Asumsi dasar sektor ESDM
Selain elpiji, raker di DPR pada Rabu juga menyepakati asumsi dasar lain sektor ESDM dalam RAPBN 2025. Di antaranya ialah harga minyak mentah Indonesia (ICP) 80 dollar AS-85 dollar AS per barel, produksi siap jual (lifting) minyak bumi 600.000-605.000 barel per hari, lifting gas bumi 1.003-1.047 ribu barel setara minyak per hari, dan biaya operasi yang dipulihkan (cost recovery) sebesar 8,25 miliar dollar AS-8,5 miliar dollar AS.
”Minyak tanah 0,55-0,58 juta kiloliter (KL) dan minyak solar 18,5-19 juta KL. Kemudian, subsidi tetap minyak solar 1.000-3.000 per liter dan subsidi listrik Rp 84 triliun-Rp 88,36 triliun,” kata Wakil Ketua Komisi VII DPR dari Fraksi Partai Amanat Nasional Eddy Soeparno saat membacakan angka-angka asumsi dasar sektor ESDM yang disepakati pihaknya dan Menteri ESDM.
Di samping itu, Komisi VII DPR juga menyetujui pagu indikatif Rencana Kerja & Anggaran Kementerian/Lembaga (RKA-K/L) Kementerian ESDM tahun anggaran 2025 sebesar Rp 9,38 triliun. Rinciannya, antara lain, Sekretariat Jenderal Rp 553,65 miliar, Inspektorat Jenderal Rp 138,6 miliar, Ditjen Migas Rp 4,84 triliun, Ditjen Ketenagalistrikan Rp 496,05 miliar, Ditjen Minerba Rp 735,95 miliar, serta Ditjen Energi Baru, Terbarukan, dan Konservasi Energi Rp 657,02 miliar.

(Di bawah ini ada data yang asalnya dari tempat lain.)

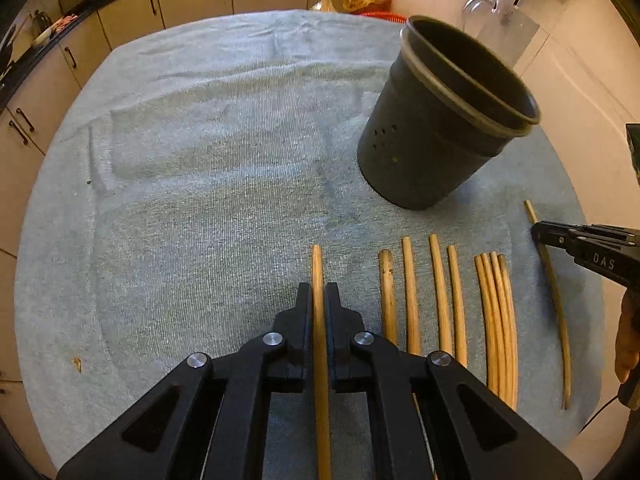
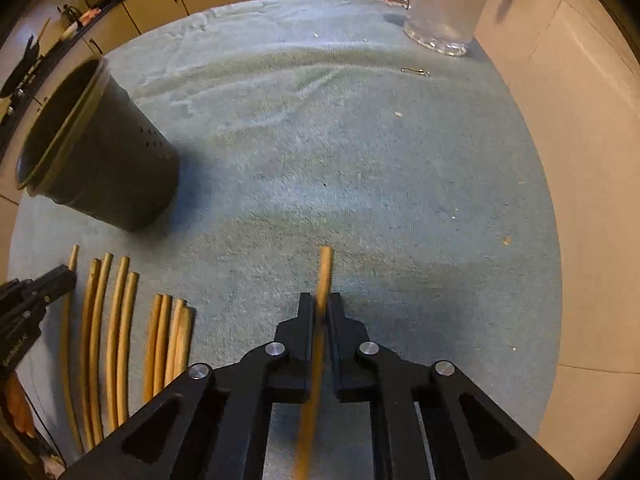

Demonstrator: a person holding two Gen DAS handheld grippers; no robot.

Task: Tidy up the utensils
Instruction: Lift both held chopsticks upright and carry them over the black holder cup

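Note:
My left gripper (image 1: 319,287) is shut on a wooden chopstick (image 1: 317,262) that lies lengthwise on the blue-grey towel (image 1: 192,168). To its right lie several more chopsticks (image 1: 440,300) in a row. A black perforated utensil holder (image 1: 436,132) stands upright behind them. My right gripper (image 2: 320,297) is shut on another chopstick (image 2: 325,268), the rightmost one, which looks blurred. In the right wrist view the holder (image 2: 108,160) stands at the left, the row of chopsticks (image 2: 120,320) lies below it, and the left gripper (image 2: 64,276) pinches the leftmost stick.
A clear glass pitcher (image 2: 444,4) stands at the towel's far right corner, with a paper clip (image 2: 416,71) near it. Cream cabinets (image 1: 192,0) and a dark counter run along the back. Right of the towel (image 2: 360,160) is bare pale countertop (image 2: 580,160).

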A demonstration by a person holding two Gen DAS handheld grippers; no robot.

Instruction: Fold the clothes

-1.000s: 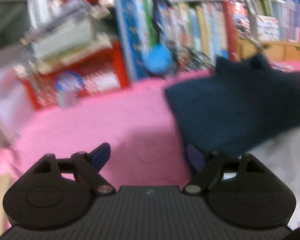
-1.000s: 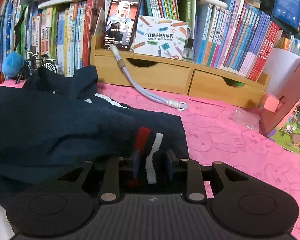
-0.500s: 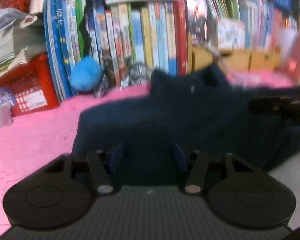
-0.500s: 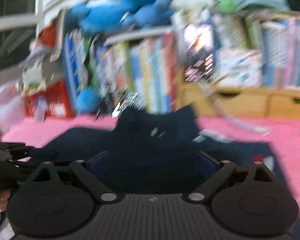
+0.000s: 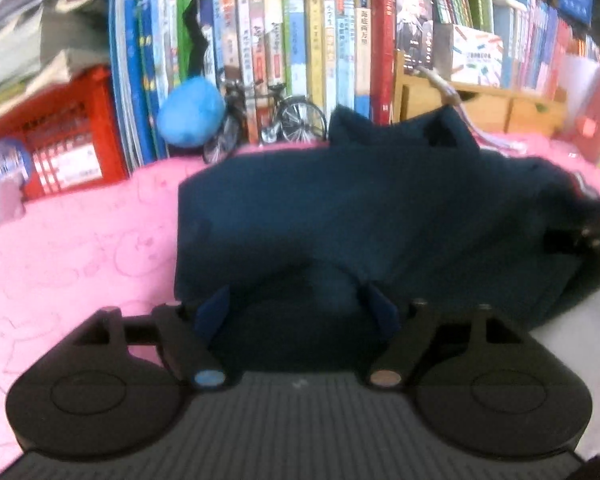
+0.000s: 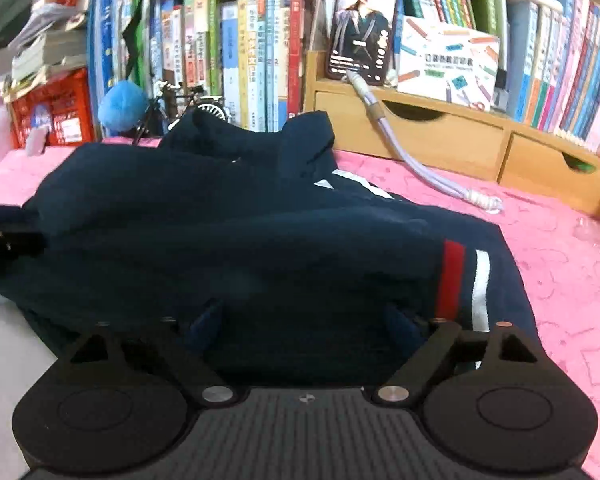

Peneliti Pusat Studi Hukum Energi dan Pertambangan (Pushep), Akmaluddin Rachim, berpendapat, secara prinsip, peningkatan volume subsidi untuk menjamin aksesibilitas energi bagi masyarakat, khususnya bagi kalangan kurang mampu. Namun, pemerintah harus benar-benar memastikan subsidi tersebut sampai kepada tangan penerima yang tepat, bukan justru dinikmati kalangan masyarakat menengah ke atas.
”Evaluasi penyaluran harus benar-benar dioptimalkan agar subsidi betul-betul tepat sasaran. Penentuan jumlah subsidi harus berdasarkan evaluasi, termasuk pendataan, disertai penguatan regulasi,” katanya.
Sementara itu, Direktur Eksekutif Energy Watch Daymas Arangga mengatakan, peningkatan volume BBM bersubsidi akan menjadi beban tambahan bagi APBN, terlebih dengan kurs Rp 16.368 per dollar AS pada 19 Juni 2024 (Jakarta Interbank Spot Dollar Rate/Jisdor). ”BBM nonsubsidi tentu akan ada penyesuaian. Dengan disparitas harga yang makin tinggi, bisa menyebabkan masyarakat kembali beralih ke BBM bersubsidi/kompensasi,” ujarnya.